━━━ MATERIAL PROVIDED ━━━
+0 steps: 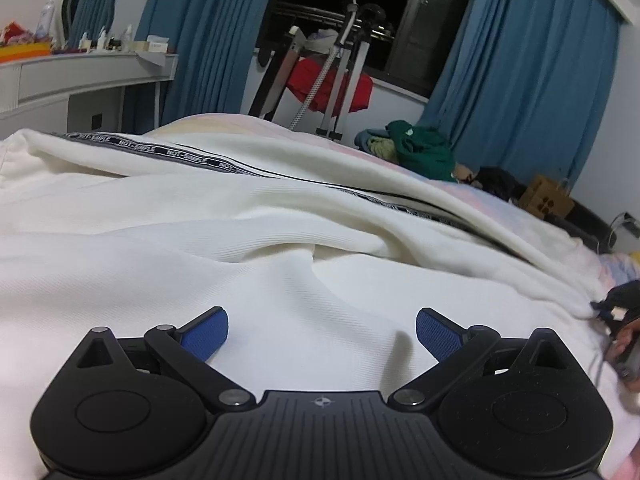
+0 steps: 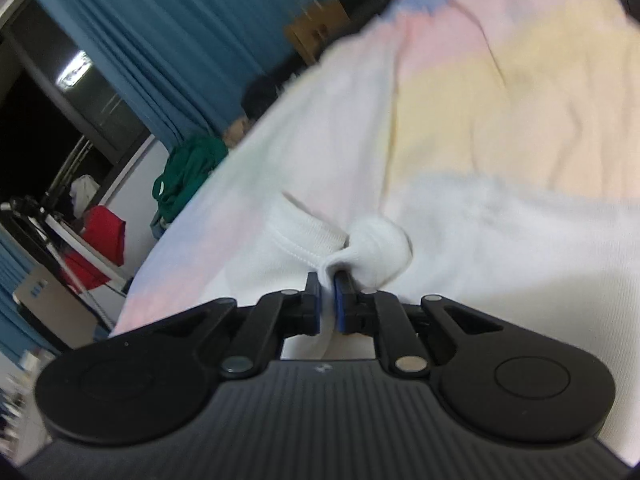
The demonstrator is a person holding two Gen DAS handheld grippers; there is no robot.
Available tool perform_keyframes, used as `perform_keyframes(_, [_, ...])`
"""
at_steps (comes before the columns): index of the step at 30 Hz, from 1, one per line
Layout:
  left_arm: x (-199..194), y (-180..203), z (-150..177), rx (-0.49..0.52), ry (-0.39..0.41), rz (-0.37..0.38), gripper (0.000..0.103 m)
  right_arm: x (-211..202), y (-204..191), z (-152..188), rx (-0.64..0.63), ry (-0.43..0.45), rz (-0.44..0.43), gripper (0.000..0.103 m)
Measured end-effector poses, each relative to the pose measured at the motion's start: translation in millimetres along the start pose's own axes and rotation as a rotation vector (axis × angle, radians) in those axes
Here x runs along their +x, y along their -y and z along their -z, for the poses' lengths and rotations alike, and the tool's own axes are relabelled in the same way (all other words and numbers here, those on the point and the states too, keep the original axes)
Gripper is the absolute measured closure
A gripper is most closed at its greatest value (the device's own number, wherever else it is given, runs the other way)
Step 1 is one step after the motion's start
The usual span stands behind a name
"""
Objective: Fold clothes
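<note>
Across the bed (image 1: 280,124), from its near edge almost to the far side, I see the white garment (image 1: 248,216) lying rumpled, a dark printed band (image 1: 168,152) running along one long fold. It covers most of the pastel sheet (image 2: 500,92), which shows bare toward the bed's right edge. A heap of green clothing (image 1: 424,148) sits at the far corner, well apart from my work.

My main worry is the size of that white garment against the small pinch I have on it. If I pull the hem across with only one point held, I judge that the rest will drag and bunch, and the fold will come out crooked. The deep creases in the middle could get trapped under the folded layer. The pinch is also shallow, close to the fingertips, so a quick tug may let the cloth slip free.

My right gripper (image 2: 328,280) has its jaws nearly together, clamped on a ribbed hem (image 2: 304,236) of the garment near the bed's right edge; a knob of cloth bulges just past the tips.

My left gripper (image 1: 322,332) stands wide apart, its blue pads (image 1: 208,332) hovering low over the white fabric and gripping nothing; whether they brush it I cannot tell.
</note>
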State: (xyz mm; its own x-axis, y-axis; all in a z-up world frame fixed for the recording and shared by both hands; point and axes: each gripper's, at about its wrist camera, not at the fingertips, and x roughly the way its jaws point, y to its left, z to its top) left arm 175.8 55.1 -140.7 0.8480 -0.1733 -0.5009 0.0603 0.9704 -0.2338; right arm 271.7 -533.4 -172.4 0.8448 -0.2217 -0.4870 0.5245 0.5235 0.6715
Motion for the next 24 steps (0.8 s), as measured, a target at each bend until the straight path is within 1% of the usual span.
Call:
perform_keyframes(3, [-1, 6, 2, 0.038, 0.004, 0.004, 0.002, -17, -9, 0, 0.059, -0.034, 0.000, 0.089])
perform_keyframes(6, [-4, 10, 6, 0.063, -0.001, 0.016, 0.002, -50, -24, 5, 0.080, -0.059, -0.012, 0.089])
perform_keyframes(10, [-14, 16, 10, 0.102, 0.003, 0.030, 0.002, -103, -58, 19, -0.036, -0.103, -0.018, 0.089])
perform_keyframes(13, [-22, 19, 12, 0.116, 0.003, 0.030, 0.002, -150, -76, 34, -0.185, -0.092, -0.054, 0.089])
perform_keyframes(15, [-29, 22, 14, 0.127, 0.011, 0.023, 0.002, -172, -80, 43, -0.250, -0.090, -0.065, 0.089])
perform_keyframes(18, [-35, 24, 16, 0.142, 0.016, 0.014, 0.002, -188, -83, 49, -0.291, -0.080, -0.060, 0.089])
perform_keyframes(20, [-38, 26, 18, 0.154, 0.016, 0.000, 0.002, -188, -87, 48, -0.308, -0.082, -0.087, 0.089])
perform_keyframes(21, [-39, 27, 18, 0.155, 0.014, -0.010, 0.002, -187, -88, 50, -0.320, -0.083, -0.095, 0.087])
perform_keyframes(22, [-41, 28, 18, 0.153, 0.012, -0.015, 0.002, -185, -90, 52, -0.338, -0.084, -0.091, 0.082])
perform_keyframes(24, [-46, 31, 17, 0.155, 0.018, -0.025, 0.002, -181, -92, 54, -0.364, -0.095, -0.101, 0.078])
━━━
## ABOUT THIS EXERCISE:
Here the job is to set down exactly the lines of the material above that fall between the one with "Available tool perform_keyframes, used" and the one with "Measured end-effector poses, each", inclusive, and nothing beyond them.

## REPLY:
Available tool perform_keyframes, used as `perform_keyframes(_, [_, ...])`
"""
at_steps (comes before the columns): index of the step at 30 Hz, from 1, one per line
Layout:
  left_arm: x (-199..194), y (-180..203), z (-150..177), rx (-0.49..0.52), ry (-0.39..0.41), rz (-0.37..0.38), gripper (0.000..0.103 m)
  right_arm: x (-211..202), y (-204..191), z (-152..188), rx (-0.64..0.63), ry (-0.43..0.45), rz (-0.44..0.43), gripper (0.000..0.103 m)
Measured end-effector poses, each relative to the pose measured at the motion's start: translation in millimetres along the start pose's own axes and rotation as a rotation vector (axis × angle, radians) in those axes

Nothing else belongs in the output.